The task » Filter the records down to the lines that hold the word "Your", and copy each of those lines.

[Dataset items]
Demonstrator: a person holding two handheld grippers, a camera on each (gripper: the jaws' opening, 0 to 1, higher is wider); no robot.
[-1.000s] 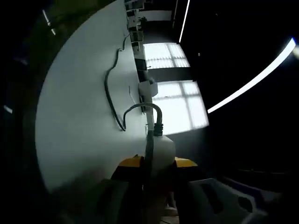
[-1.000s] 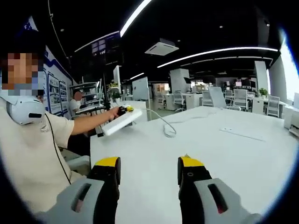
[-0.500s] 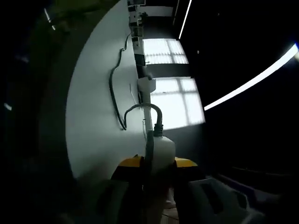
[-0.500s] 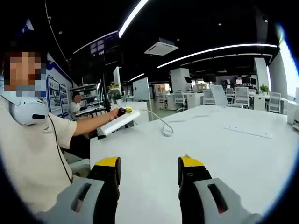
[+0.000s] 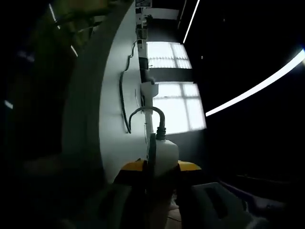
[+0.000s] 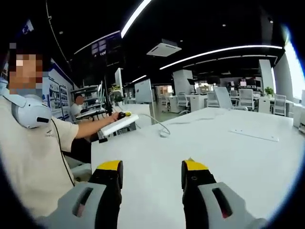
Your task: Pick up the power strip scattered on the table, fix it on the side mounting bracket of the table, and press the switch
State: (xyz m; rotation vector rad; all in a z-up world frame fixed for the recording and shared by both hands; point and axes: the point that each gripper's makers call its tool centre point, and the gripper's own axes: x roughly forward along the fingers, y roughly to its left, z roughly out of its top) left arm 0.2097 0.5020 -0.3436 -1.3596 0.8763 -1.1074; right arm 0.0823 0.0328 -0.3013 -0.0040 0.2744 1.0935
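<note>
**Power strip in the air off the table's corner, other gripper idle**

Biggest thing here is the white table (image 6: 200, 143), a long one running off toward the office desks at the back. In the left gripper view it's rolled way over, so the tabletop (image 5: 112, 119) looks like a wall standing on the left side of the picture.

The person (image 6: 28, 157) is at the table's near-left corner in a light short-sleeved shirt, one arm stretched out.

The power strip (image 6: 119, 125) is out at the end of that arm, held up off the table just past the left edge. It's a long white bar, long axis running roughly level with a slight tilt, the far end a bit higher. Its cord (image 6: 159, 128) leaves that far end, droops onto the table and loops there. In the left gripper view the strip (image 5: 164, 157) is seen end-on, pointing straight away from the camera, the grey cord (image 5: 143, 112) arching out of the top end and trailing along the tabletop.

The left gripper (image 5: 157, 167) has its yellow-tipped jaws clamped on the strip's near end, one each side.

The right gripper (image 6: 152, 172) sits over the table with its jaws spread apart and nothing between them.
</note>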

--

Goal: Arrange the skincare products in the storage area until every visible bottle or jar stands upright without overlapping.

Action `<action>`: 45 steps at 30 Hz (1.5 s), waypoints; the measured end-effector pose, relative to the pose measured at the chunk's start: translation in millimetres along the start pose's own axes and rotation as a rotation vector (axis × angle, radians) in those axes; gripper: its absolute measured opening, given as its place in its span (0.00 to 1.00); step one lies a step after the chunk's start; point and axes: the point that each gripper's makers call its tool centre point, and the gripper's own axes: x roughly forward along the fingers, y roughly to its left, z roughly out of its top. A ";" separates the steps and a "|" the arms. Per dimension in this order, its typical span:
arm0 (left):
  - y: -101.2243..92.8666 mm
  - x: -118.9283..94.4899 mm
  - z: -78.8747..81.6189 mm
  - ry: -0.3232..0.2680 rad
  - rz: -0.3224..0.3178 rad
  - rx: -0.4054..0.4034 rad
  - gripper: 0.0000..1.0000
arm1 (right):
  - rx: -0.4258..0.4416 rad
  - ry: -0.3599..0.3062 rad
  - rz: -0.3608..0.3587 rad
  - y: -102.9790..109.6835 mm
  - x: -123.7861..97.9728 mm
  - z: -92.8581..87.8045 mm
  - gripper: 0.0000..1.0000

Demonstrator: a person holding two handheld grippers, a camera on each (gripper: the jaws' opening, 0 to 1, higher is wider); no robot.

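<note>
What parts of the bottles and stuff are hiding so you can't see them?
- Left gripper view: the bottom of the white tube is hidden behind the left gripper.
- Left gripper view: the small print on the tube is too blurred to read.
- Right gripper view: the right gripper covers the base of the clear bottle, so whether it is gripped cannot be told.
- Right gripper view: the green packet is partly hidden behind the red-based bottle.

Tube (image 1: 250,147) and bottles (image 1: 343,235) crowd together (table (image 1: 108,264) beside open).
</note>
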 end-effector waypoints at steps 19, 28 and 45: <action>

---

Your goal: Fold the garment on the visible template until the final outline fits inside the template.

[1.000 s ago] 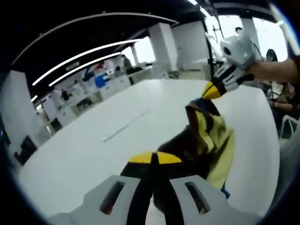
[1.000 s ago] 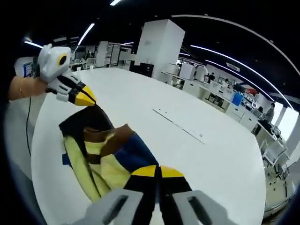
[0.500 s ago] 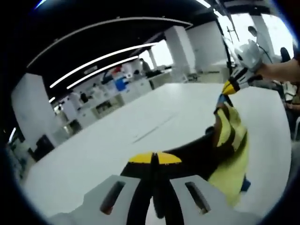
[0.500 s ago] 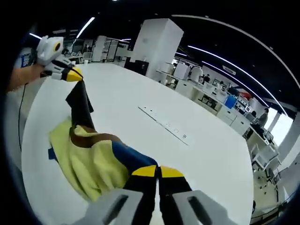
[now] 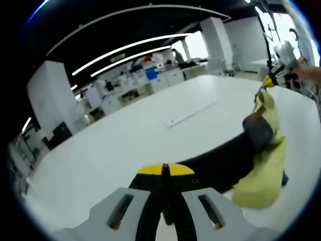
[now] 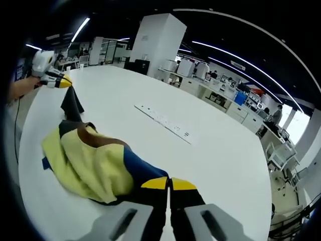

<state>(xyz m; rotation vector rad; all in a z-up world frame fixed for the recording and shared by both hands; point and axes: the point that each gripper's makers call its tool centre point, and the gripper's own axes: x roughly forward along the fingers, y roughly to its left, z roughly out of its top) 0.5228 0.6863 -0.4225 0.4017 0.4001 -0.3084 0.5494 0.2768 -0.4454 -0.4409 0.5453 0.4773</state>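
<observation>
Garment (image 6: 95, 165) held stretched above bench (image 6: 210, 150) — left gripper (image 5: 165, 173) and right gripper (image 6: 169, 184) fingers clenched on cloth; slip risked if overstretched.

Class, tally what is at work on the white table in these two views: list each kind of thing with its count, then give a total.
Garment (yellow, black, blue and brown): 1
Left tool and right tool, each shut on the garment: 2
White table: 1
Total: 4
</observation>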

Expected answer »
Your task: Pick up the power strip scattered on the table, fix it on the side mounting bracket of the table, and press the switch
Your goal: Fold the garment on the visible template until the final outline fits inside the template.

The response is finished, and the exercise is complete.